Task details:
Output all the data exactly as it appears below.

Available data:
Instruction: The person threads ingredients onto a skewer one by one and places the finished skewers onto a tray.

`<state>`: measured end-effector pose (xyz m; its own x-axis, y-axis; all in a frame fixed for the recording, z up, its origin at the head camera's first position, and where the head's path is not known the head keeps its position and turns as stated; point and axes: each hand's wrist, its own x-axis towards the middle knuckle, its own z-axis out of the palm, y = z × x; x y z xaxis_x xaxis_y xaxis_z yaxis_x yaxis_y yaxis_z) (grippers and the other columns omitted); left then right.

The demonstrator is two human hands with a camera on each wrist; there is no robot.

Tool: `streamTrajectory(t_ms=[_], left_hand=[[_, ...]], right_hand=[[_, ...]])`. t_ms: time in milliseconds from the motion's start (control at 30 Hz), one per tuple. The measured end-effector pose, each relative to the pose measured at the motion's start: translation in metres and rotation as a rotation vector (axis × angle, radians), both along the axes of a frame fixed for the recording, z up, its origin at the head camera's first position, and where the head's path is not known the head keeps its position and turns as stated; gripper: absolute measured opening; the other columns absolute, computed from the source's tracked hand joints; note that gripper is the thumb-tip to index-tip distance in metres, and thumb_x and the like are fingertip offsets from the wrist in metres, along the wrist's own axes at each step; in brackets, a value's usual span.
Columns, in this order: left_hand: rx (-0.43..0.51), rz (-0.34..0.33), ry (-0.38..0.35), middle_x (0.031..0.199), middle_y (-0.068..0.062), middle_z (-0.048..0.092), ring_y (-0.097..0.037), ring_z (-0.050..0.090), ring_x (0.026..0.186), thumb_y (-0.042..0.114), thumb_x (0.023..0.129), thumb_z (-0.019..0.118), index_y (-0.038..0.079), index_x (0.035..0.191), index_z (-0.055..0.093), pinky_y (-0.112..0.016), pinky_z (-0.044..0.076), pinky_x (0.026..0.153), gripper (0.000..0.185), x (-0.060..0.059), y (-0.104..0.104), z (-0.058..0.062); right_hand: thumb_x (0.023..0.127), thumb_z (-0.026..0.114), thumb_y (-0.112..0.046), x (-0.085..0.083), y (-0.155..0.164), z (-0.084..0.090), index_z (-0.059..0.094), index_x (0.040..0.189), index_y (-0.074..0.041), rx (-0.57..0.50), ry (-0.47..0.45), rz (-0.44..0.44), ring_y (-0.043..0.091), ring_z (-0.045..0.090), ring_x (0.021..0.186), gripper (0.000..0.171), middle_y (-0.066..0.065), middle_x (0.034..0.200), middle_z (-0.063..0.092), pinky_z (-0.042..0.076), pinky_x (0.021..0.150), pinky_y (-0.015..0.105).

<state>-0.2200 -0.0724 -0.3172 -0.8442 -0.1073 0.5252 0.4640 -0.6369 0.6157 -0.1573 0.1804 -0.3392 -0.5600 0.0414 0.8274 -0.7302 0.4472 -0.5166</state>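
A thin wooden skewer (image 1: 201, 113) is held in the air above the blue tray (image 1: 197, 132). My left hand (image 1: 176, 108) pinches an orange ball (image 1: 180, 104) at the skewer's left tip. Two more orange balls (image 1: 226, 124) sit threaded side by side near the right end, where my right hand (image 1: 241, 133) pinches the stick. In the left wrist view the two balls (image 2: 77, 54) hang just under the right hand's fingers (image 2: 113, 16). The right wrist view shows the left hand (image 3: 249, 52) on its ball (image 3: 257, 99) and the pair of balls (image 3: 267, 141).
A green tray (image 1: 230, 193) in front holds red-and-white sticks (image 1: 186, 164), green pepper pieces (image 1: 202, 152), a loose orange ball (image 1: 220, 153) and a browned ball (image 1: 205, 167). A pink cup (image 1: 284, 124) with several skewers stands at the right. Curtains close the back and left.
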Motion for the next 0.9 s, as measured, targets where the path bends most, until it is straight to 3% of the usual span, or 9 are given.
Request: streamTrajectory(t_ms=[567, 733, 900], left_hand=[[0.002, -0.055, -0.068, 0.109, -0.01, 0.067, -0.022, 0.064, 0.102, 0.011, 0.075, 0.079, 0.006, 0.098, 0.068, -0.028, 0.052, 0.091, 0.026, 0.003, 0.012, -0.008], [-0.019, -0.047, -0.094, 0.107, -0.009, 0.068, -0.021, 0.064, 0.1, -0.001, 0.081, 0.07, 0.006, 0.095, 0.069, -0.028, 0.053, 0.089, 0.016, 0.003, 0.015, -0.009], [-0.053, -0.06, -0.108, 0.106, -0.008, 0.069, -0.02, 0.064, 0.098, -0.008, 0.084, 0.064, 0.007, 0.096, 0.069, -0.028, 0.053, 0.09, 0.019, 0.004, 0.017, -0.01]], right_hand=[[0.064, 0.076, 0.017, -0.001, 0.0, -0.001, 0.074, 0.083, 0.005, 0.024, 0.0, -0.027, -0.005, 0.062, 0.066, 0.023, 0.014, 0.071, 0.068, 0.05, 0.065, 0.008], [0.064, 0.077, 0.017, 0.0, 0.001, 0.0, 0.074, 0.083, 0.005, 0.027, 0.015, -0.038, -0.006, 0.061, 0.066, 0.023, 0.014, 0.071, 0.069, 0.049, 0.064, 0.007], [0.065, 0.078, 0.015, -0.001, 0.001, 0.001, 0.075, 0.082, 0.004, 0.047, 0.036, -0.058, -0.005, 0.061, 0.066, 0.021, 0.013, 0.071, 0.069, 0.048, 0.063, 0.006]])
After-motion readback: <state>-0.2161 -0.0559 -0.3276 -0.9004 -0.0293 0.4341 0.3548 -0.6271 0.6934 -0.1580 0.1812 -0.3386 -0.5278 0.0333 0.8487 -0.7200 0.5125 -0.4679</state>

Written answer:
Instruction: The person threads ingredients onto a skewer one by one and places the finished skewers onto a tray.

`<state>`: measured end-effector pose (xyz m; its own x-axis, y-axis; all in a frame fixed for the recording, z up, its origin at the head camera's first position, and where the head's path is not known the head keeps its position and turns as stated; point and axes: each hand's wrist, its own x-axis towards the middle knuckle, its own z-axis out of the palm, y = z × x; x y z xaxis_x xaxis_y xaxis_z yaxis_x yaxis_y yaxis_z) (grippers and the other columns omitted); left then right.

The demonstrator is two human hands with a camera on each wrist; there is no robot.

Tool: `streamTrajectory(t_ms=[_], left_hand=[[_, ...]], right_hand=[[_, ...]])`. t_ms: time in milliseconds from the motion's start (control at 30 Hz), one per tuple. The measured end-effector pose, each relative to the pose measured at the motion's start: translation in metres and rotation as a rotation vector (axis × angle, radians), both along the axes of a frame fixed for the recording, z up, its origin at the head camera's first position, and where the head's path is not known the head keeps its position and turns as stated; gripper: absolute measured opening; the other columns absolute, computed from the source's tracked hand joints; note that gripper is the thumb-tip to index-tip distance in metres, and thumb_x and the like are fingertip offsets from the wrist in metres, along the wrist's own axes at each step; in brackets, a value's usual span.
Columns, in this order: left_hand: rx (-0.43..0.51), rz (-0.34..0.33), ry (-0.38..0.35), middle_x (0.031..0.199), middle_y (-0.068..0.062), middle_z (-0.048..0.092), ring_y (-0.097..0.037), ring_z (-0.050..0.090), ring_x (0.026..0.186), thumb_y (-0.042..0.114), thumb_x (0.023..0.129), thumb_z (-0.019..0.118), index_y (-0.038..0.079), index_x (0.035..0.191), index_z (-0.055..0.093), pinky_y (-0.112..0.016), pinky_z (-0.044..0.076), pinky_x (0.026..0.153), gripper (0.000..0.185), x (-0.060..0.059), y (-0.104..0.104), z (-0.058..0.062); right_hand: thumb_x (0.023..0.127), thumb_z (-0.026..0.114), thumb_y (-0.112..0.046), x (-0.085..0.083), y (-0.155..0.164), z (-0.084..0.090), index_z (-0.059..0.094), index_x (0.040..0.189), index_y (-0.074..0.041), rx (-0.57..0.50), ry (-0.47..0.45), rz (-0.44..0.44), ring_y (-0.043..0.091), ring_z (-0.045..0.090), ring_x (0.021..0.186), gripper (0.000..0.171), middle_y (-0.066..0.065), middle_x (0.034..0.200), middle_z (-0.063..0.092), pinky_z (-0.042..0.076), pinky_x (0.021..0.150), pinky_y (-0.015..0.105).

<state>-0.2200 -0.0724 -0.3172 -0.8442 -0.1073 0.5252 0.4640 -0.6369 0.6157 -0.1573 0.1804 -0.3392 -0.5600 0.0414 0.8274 -0.7302 0.4472 -0.5166</state>
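A thin wooden skewer (image 1: 201, 113) is held in the air above the blue tray (image 1: 197, 132). My left hand (image 1: 176, 108) pinches an orange ball (image 1: 180, 104) at the skewer's left tip. Two more orange balls (image 1: 226, 124) sit threaded side by side near the right end, where my right hand (image 1: 241, 133) pinches the stick. In the left wrist view the two balls (image 2: 77, 54) hang just under the right hand's fingers (image 2: 113, 16). The right wrist view shows the left hand (image 3: 249, 52) on its ball (image 3: 257, 99) and the pair of balls (image 3: 267, 141).
A green tray (image 1: 230, 193) in front holds red-and-white sticks (image 1: 186, 164), green pepper pieces (image 1: 202, 152), a loose orange ball (image 1: 220, 153) and a browned ball (image 1: 205, 167). A pink cup (image 1: 284, 124) with several skewers stands at the right. Curtains close the back and left.
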Motion for the next 0.9 s, as measured, targets where the path bends most, until it is straight to 3% of the usual span, or 9 are given.
Request: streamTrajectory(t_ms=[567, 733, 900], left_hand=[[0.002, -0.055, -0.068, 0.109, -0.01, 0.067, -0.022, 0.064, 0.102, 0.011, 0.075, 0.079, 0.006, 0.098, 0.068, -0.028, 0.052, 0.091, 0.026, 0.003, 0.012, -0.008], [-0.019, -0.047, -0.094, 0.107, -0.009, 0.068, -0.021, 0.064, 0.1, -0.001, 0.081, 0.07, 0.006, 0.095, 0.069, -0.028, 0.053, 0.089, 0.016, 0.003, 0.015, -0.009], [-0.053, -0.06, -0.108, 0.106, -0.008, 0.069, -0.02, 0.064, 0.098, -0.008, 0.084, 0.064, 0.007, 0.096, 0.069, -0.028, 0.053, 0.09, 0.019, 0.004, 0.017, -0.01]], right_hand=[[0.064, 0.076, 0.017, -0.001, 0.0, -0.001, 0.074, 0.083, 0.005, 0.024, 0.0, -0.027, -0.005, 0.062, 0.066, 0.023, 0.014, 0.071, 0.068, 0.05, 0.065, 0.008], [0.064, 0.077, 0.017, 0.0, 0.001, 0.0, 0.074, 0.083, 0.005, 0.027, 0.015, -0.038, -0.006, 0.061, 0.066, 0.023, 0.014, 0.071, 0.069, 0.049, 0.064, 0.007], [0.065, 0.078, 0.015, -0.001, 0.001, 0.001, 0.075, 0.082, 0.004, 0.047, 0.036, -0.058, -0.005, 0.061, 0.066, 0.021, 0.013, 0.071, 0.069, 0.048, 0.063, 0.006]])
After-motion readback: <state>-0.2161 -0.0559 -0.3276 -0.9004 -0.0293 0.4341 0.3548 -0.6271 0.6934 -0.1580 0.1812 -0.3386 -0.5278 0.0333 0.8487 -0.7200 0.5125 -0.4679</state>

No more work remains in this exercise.